INFORMATION SHOWN Block Start

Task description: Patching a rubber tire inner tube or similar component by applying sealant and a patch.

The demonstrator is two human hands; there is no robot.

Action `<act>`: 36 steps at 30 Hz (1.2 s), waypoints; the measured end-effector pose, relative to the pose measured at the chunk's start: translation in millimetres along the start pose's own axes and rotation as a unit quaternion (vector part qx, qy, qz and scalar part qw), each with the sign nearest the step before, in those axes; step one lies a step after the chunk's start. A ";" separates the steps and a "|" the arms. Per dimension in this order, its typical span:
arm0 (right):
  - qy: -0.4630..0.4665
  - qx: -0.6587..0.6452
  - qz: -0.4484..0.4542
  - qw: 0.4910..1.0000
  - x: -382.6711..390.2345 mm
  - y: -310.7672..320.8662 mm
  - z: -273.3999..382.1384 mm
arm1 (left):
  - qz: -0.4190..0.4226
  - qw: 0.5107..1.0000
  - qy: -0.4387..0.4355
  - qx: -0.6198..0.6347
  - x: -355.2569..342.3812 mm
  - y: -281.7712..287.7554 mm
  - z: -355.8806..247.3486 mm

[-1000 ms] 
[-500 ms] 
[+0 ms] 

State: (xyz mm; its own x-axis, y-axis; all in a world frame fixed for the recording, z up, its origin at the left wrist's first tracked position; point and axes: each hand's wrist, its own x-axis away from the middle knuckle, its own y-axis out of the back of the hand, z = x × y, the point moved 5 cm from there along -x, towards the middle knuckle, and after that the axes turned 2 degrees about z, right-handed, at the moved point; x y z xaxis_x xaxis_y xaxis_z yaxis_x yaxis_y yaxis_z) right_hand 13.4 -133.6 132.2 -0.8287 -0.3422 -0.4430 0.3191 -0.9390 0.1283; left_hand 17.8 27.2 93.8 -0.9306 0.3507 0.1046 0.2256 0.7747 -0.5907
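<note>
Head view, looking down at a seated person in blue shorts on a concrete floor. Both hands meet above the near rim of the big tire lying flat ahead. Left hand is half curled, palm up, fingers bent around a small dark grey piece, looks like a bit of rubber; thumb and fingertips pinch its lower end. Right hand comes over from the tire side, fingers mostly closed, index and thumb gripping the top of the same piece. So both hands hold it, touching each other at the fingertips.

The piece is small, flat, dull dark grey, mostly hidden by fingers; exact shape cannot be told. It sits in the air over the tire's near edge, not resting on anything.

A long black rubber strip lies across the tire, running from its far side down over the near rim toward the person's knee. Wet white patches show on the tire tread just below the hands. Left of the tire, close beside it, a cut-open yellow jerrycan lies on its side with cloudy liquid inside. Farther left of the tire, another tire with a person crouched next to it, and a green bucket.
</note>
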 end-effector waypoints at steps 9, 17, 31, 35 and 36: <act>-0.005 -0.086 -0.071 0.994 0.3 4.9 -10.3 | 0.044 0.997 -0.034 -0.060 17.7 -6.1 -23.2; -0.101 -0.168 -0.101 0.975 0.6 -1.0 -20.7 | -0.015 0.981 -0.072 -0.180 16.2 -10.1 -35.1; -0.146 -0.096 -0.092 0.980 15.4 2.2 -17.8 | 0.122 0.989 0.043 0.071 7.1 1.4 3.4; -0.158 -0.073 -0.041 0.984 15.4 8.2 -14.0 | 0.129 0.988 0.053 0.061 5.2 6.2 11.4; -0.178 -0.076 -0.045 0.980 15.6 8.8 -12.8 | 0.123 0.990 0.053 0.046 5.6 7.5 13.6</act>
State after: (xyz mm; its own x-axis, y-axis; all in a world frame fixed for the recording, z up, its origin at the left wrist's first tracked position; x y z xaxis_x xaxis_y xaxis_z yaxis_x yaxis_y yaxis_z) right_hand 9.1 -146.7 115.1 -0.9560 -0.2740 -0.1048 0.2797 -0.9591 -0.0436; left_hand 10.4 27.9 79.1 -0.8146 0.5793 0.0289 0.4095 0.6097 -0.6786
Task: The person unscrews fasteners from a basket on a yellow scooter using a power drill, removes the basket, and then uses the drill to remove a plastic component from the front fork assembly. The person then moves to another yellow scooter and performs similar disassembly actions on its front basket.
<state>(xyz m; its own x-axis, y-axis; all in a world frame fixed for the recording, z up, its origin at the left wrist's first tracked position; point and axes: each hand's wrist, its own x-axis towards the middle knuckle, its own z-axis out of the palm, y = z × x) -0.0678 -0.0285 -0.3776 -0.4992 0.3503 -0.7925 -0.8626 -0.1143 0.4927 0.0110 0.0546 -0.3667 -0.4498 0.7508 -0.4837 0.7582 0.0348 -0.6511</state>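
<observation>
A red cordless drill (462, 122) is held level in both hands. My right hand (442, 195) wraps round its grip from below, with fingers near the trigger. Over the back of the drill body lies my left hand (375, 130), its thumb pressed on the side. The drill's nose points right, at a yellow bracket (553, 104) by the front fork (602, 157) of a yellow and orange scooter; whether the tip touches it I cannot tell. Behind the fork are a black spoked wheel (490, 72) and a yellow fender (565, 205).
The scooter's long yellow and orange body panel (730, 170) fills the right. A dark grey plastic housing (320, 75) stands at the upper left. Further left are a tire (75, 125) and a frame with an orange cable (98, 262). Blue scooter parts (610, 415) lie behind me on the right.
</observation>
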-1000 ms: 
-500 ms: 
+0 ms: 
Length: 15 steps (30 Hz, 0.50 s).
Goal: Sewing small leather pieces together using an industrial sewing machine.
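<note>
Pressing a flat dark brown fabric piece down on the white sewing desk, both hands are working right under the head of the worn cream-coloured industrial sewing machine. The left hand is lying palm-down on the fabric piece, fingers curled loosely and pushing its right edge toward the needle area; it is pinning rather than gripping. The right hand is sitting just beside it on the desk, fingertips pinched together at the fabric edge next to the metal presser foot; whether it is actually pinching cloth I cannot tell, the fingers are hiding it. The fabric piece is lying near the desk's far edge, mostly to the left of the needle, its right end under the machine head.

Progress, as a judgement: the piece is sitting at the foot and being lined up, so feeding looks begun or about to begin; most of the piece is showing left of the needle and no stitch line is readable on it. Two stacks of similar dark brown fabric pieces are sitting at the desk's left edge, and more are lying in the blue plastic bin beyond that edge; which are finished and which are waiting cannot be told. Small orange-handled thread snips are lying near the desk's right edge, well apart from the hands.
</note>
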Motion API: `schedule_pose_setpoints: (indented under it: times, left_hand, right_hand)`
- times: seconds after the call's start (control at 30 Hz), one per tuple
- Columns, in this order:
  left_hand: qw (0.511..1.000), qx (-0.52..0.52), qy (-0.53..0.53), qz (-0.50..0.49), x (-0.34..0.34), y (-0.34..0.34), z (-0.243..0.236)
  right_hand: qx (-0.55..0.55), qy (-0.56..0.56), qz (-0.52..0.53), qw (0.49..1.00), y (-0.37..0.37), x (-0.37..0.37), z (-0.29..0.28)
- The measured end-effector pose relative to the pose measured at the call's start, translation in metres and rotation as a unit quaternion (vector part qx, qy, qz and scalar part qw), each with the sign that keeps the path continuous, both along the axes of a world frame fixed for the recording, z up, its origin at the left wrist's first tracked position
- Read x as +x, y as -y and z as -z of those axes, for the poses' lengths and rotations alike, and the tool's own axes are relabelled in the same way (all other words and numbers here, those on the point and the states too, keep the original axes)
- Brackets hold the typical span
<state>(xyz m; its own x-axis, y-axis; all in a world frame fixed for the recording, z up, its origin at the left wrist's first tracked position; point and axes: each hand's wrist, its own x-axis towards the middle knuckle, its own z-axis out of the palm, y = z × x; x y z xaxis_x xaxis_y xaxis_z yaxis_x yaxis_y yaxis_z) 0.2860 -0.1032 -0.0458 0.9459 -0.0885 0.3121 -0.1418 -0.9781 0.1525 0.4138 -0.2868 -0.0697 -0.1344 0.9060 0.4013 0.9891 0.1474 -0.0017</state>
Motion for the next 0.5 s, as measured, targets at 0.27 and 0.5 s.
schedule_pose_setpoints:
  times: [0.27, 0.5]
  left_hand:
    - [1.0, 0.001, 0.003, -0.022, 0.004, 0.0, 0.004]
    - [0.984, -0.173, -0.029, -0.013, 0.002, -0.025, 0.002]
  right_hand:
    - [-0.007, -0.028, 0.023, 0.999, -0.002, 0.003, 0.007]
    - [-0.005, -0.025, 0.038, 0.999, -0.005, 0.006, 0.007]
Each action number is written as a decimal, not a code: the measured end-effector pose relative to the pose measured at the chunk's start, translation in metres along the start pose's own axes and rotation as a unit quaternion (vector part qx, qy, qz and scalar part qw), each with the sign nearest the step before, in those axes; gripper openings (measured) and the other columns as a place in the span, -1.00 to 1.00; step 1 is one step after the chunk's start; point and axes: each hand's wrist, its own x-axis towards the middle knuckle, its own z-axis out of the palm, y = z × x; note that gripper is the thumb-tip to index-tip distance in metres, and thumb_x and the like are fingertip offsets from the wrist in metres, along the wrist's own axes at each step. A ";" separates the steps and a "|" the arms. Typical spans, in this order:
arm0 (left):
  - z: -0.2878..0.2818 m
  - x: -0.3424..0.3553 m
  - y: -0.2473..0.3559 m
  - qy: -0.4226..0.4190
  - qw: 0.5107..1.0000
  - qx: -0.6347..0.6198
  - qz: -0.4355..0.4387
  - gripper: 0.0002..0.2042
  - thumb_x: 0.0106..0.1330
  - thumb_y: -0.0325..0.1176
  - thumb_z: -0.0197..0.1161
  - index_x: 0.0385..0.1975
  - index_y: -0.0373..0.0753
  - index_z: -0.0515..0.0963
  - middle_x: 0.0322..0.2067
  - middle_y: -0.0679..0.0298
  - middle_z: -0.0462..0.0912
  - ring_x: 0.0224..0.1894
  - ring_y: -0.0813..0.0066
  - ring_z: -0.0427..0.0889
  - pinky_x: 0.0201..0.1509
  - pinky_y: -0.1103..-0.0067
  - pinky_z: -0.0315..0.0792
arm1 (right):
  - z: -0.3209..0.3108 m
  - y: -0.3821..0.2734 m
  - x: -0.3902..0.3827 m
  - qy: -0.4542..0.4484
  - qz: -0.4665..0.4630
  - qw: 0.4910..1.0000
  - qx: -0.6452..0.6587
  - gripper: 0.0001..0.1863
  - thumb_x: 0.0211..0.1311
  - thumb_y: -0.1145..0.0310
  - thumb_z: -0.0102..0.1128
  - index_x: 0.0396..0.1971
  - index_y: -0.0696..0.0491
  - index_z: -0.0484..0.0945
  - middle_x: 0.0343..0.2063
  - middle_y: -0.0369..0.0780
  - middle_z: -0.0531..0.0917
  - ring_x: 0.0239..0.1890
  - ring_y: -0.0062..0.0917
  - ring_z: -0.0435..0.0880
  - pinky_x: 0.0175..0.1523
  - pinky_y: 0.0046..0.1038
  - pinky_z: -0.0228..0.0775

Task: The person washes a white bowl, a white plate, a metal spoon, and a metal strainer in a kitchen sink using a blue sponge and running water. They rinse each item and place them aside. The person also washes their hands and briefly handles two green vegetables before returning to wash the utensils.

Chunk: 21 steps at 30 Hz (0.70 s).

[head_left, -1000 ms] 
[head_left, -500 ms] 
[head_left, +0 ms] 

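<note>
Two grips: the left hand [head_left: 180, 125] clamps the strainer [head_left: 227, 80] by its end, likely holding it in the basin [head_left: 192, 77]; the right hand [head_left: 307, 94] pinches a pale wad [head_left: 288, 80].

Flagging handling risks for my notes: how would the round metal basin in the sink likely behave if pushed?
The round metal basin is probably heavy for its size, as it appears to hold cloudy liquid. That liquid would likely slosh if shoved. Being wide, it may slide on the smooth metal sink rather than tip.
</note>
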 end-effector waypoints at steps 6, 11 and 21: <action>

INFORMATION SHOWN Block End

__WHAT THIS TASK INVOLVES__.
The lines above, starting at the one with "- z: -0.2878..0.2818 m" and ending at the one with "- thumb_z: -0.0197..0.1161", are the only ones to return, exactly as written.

__EXERCISE RESPONSE__.
  - z: -0.2878..0.2818 m
  - x: -0.3424..0.3553 m
  - y: -0.2473..0.3559 m
  - qy: -0.4226..0.4190
  - qw: 0.5107..1.0000
  - qx: -0.6347..0.6198
  - qz: -0.4355..0.4387
  - gripper: 0.0002..0.2042
  - thumb_x: 0.0106..0.1330
  - thumb_y: -0.0325..0.1176
  - thumb_z: -0.0197..0.1161

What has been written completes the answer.